Dikatakan, pembatalan sepihak adalah bentuk ketidakadilan yang muncul, salah satunya disebabkan oleh gagalnya Kemendikbudristek, Kemenpan-RB, BKN, BKD, dan dinas pendidikan melakukan sinergitas antarlembaga, serta belum optimalnya pola sosialisasi yang dilakukan terkait seleksi PPPK.
“Gagalnya sinergitas antar lembaga dan belum optimalnya pola sosialisasi, berakibat dirugikannya guru sejarah honorer,” jelas Sumardiansyah.
Terbukti, ujarnya, terjadi ketidaksinkronan data (anjab) antara sekolah, dinas pendidikan, BKD, BKN, Kemendikbudristek, dan Kemenag mengenai kebutuhan formasi yang diajukan, ketersediaan guru di lapangan, serta formasi yang dibuka dalam seleksi PPPK.
Dua Dokumen Beredar
Baca Juga
Beredar dua dokumen yaitu Surat Edaran Dirjen Guru dan Tenaga Kependidikan Nomor 1460/B.B1/GT.02.01/2021 tentang Kualifikasi Akademik, dan Sertifikat Pendidik dalam Pendaftaran Pengadaan Guru PPPK Tahun 2021.

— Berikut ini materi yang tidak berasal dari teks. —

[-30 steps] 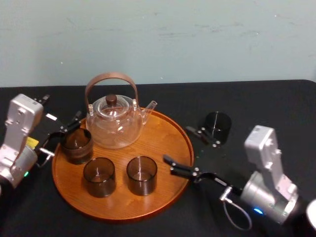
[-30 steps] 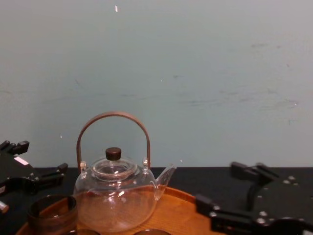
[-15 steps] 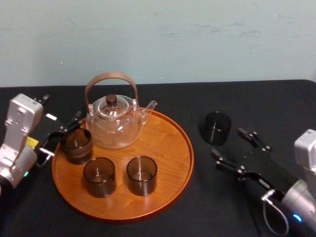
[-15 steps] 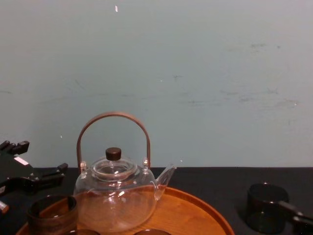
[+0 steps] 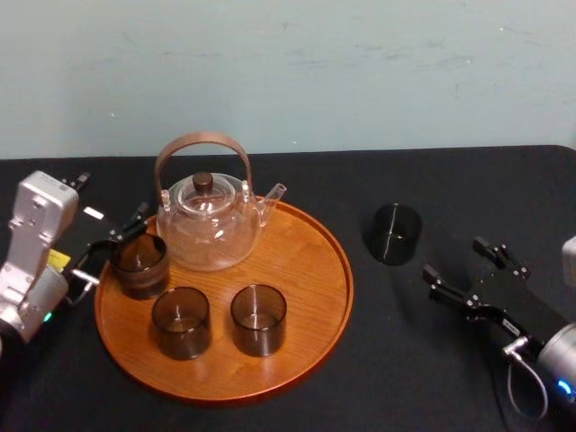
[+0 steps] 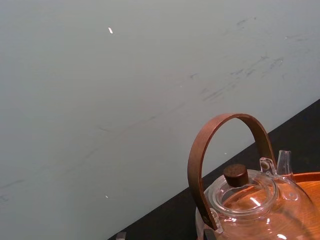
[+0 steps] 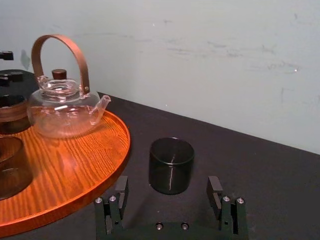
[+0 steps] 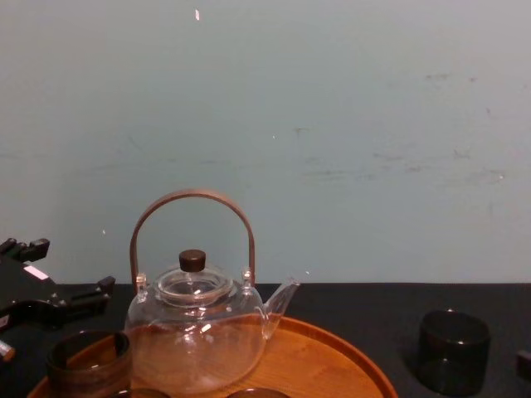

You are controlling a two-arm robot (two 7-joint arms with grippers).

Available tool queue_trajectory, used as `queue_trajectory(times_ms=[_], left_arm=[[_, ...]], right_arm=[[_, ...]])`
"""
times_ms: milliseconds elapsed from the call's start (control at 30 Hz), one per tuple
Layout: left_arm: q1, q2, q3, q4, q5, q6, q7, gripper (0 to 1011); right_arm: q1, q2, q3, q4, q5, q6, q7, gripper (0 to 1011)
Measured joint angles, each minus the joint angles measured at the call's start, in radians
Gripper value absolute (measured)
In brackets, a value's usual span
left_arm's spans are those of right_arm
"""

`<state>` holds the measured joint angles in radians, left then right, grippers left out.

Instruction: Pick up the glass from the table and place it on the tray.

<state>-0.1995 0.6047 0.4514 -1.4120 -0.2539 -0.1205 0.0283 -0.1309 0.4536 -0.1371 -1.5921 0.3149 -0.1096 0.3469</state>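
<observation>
Right gripper [image 5: 459, 261], jaws apart, sits at the glass's [image 5: 393, 233] 4 o'clock, while left gripper [image 5: 110, 244], likewise apart, sits at the tray's [image 5: 301, 256] 9 o'clock.

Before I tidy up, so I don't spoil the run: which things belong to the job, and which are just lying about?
Job: glass on the table; tray; right gripper, open, facing the glass.
Lying about: teapot and three glasses on the tray; left gripper, beside the tray's left rim.
</observation>
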Motion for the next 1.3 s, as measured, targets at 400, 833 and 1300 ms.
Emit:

Keduanya memiliki kop dan nomor surat yang sama, namun terdapat perbedaan lampiran antar keduanya.
“Pada dokumen pertama sejarah disebutkan tidak linier dengan ekonomi, sosiologi, dan geografi, namun pada dokumen kedua disana disebutkan sejarah linier dengan ekonomi, sosiologi, dan geografi,” tuturnya.
Beredarnya 2 dokumen tersebut membawa implikasi kebingungan guru sejarah honorer dalam melihat linieritas yang berkenaan dengan pemilihan formasi di sekolah induk.
Selain itu, ujar Sumardiansyah, kebingungan guru sejarah honorer juga terjadi pada sistem SSCN.
Ketika sekolah induk tidak membuka formasi, sistem SSCN memberi kesempatan agar dilakukan reset yang kemudian diikuti oleh sebagian guru sejarah honorer melakukan reset dengan memilih formasi yang dibuka diluar sekolah induk dengan tetap memperhatikan kesesuaian linieritas.
“Namun belakangan mereka yang mengikuti langkah ini justru tidak mendapatkan tempat dan tanggal ujian dalam seleksi PPPK tahap I,” ungkapnya.
Menurut dia, seharusnya jika memang tidak diperkenankan memilih formasi di luar sekolah induk, maka ada penjelasan resmi dari panitia penyelenggara, kemudian sistem otomatis mengunci dan berikan penolakan sejak awal.
“Bukan justru sistem dibuka, sehingga guru sejarah honorer dapat memilih formasi di luar sekolah induk sampai kemudian mereka dinyatakan lulus verifikasi dan bisa mencetak kartu ujian.”
Maka dari itu, AGSI meminta Kemendikbudristek, Kementerian Agama, Kemenpan RB, BKN, BKD, dan pemerintah daerah (dinas pendidikan) memperbaiki sistem rekrutmen PPPK melalui sinergitas antarlembaga, pola sosialisasi yang efektif.